• _WORK TO BE COMPLETED_: Please transcribe the data that follows exactly, from its first line through the line that contains "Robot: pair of".

• _INFORMATION_:
▶
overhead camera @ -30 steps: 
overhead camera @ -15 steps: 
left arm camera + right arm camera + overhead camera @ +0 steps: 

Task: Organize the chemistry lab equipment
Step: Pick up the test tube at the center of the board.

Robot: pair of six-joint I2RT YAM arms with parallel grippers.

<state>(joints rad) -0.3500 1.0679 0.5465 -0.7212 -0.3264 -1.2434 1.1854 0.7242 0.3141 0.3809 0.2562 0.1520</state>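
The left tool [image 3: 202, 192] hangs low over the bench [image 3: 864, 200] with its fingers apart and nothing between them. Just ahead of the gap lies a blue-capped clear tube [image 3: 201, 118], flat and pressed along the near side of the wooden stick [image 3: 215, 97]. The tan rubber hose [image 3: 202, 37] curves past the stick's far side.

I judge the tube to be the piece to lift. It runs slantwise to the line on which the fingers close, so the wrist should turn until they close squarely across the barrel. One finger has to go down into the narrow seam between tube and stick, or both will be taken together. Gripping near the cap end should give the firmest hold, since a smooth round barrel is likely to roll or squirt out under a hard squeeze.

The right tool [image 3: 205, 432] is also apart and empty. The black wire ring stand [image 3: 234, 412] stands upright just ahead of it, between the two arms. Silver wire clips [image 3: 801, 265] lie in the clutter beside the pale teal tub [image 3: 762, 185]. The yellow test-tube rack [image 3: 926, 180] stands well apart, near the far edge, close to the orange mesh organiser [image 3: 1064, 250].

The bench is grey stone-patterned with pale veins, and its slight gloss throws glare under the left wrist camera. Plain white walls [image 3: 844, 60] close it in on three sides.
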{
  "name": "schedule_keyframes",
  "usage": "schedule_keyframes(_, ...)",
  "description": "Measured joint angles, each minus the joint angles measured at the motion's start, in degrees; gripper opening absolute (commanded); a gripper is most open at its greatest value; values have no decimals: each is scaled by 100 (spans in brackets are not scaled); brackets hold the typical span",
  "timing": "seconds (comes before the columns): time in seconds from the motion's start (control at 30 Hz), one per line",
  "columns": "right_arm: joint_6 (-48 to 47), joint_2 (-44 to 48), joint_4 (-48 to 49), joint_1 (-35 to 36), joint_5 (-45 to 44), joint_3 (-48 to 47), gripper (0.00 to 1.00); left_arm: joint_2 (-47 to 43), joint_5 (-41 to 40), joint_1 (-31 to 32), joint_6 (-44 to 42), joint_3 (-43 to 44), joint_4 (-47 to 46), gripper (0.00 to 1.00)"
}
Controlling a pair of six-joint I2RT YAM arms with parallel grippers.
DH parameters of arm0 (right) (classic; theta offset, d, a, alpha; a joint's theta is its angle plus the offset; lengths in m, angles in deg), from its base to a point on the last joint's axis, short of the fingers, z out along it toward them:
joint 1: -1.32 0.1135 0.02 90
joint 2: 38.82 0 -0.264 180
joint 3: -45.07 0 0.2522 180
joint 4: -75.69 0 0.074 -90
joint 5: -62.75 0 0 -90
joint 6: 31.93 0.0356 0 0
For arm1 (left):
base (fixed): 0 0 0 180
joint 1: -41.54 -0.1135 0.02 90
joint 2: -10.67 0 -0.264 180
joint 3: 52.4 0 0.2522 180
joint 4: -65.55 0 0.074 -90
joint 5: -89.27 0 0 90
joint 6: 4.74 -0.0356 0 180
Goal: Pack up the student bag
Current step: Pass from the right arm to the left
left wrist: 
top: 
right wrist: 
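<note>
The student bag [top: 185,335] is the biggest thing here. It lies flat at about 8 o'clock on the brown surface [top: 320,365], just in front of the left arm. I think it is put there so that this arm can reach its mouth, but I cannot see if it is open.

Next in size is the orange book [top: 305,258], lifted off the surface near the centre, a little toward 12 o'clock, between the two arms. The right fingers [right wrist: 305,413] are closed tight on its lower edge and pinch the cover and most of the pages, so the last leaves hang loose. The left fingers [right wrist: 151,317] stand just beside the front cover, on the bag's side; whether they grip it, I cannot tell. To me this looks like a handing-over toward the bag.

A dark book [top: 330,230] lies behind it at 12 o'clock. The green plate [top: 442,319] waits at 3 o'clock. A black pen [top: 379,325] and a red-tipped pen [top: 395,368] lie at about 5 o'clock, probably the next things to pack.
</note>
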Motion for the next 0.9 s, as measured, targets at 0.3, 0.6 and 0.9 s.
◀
• _SOLUTION FOR THIS EXERCISE_:
overhead camera @ -30 steps: 
overhead camera @ -15 steps: 
left arm camera + right arm camera + overhead camera @ +0 steps: 

Task: Organize the chemistry lab equipment
Step: Pick up the test tube at the center of the board.

Robot: pair of six-joint I2RT YAM arms with parallel grippers.

The response is now complete.